- What to produce -
Beneath this instruction is a listing. Transcribe from it only the stretch from the line with "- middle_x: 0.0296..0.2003" through the line with "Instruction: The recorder", both end lines included, exactly as written.

--- --- ---

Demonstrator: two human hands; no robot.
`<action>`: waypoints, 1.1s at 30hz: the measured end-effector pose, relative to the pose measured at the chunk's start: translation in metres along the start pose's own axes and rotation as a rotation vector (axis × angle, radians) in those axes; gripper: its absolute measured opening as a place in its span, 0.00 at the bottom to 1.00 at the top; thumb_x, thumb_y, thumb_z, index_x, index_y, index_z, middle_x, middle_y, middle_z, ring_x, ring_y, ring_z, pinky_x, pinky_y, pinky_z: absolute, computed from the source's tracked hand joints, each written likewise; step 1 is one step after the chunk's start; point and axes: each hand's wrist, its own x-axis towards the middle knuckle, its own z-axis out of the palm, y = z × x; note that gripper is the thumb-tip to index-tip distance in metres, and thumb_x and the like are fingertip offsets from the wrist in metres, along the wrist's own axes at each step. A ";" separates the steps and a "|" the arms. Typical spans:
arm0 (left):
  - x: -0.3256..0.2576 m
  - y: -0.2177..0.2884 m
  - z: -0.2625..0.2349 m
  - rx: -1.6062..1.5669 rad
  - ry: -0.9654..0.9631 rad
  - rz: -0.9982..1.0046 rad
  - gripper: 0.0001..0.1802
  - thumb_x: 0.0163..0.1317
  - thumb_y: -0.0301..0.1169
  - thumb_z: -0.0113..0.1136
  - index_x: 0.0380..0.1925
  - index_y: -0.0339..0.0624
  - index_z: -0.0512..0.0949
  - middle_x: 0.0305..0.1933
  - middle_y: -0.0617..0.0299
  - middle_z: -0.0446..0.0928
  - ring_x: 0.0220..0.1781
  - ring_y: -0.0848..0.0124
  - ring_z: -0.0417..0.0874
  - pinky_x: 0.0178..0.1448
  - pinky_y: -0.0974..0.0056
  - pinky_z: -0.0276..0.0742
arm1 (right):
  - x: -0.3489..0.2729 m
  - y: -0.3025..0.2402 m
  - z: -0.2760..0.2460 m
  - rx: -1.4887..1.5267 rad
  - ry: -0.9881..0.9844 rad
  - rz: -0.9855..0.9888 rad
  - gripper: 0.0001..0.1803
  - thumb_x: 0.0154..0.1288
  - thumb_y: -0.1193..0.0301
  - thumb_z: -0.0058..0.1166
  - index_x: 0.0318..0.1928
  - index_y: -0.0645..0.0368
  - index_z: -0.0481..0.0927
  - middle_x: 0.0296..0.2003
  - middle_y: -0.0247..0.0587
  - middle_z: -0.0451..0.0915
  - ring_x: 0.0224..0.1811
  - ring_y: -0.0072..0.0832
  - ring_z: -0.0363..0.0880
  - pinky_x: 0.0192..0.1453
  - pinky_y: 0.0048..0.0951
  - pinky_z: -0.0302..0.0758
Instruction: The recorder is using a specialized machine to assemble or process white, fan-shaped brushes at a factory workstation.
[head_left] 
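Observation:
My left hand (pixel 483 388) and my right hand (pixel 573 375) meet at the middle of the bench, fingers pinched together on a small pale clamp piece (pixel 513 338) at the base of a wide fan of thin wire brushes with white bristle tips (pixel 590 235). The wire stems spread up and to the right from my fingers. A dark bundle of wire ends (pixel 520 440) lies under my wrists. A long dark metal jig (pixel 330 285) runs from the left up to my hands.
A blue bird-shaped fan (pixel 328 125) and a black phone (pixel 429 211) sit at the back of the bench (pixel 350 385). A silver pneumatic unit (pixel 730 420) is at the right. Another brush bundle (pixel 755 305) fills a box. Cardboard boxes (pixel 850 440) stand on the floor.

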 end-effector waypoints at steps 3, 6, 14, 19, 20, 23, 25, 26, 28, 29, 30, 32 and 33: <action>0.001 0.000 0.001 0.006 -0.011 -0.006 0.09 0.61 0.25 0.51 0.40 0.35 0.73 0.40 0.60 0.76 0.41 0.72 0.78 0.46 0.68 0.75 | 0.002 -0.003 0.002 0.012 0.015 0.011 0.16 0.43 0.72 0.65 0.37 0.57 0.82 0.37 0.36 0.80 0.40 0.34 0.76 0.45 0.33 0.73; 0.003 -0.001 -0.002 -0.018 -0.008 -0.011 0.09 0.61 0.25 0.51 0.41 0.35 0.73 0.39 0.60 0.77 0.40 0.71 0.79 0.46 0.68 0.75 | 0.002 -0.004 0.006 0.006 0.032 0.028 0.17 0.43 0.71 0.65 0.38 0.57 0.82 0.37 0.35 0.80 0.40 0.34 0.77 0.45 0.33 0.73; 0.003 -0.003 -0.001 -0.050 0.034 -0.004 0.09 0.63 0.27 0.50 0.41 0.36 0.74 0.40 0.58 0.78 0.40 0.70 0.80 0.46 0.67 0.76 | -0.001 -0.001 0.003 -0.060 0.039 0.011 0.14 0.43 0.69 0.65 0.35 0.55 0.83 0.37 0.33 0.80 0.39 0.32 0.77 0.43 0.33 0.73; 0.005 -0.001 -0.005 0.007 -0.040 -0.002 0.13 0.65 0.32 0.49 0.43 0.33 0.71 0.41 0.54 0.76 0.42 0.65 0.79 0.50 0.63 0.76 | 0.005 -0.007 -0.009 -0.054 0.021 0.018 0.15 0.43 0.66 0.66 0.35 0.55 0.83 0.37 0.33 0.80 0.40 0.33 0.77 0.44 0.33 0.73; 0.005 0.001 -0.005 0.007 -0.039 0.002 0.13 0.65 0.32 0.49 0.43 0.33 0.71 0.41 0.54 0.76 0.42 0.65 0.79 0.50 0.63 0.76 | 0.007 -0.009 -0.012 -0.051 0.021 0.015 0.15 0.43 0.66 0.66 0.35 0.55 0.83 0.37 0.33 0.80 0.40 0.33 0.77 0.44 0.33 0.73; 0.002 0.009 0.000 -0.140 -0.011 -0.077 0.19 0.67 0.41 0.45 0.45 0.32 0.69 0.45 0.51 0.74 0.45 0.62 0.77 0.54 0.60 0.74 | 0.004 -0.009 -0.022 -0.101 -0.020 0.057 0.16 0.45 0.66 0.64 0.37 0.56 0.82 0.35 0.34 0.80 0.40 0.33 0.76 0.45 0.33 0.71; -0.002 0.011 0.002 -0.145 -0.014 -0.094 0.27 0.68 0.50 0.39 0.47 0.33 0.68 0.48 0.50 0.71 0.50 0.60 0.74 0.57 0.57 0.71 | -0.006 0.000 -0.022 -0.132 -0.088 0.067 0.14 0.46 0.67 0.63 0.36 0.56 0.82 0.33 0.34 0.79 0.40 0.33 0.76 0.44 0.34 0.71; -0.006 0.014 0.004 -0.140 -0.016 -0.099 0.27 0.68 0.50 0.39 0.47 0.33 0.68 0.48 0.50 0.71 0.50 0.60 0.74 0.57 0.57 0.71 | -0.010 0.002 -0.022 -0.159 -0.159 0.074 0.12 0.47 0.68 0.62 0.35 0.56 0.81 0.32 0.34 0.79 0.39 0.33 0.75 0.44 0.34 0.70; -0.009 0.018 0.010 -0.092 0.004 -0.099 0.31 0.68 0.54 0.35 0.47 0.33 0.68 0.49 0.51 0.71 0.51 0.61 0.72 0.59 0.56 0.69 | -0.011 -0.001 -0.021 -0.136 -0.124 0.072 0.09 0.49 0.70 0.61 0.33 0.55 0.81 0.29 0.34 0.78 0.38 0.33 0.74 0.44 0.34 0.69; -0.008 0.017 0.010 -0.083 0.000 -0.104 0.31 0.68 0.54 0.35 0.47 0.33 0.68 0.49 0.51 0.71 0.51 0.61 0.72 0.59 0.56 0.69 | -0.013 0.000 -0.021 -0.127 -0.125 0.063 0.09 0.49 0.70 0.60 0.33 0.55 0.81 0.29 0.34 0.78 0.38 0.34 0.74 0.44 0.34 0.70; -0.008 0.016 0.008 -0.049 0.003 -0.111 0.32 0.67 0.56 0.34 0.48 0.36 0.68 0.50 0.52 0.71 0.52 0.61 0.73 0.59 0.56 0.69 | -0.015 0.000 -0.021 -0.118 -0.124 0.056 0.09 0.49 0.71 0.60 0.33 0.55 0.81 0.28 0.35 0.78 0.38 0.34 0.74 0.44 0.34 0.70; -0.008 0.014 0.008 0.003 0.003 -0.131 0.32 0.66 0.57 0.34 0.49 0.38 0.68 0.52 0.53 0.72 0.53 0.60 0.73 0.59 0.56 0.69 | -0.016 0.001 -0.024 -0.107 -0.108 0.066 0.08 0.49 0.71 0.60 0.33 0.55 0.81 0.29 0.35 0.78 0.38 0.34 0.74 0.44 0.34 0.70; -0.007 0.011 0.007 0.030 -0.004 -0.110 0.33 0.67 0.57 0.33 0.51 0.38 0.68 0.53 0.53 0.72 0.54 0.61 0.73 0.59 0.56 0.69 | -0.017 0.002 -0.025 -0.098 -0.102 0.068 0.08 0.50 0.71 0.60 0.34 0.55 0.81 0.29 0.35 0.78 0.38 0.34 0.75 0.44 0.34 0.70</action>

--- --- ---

- Output for this exercise -
  - middle_x: 0.0296..0.2003
  - middle_y: -0.0247..0.0587
  - middle_z: -0.0451..0.0915
  - ring_x: 0.0224..0.1811
  - ring_y: -0.0072..0.0832
  - ring_z: -0.0363..0.0880
  - pinky_x: 0.0192..0.1453
  - pinky_y: 0.0048..0.0951
  - pinky_z: -0.0302..0.0758
Instruction: The recorder is using a specialized machine to assemble or process white, fan-shaped brushes at a factory workstation.

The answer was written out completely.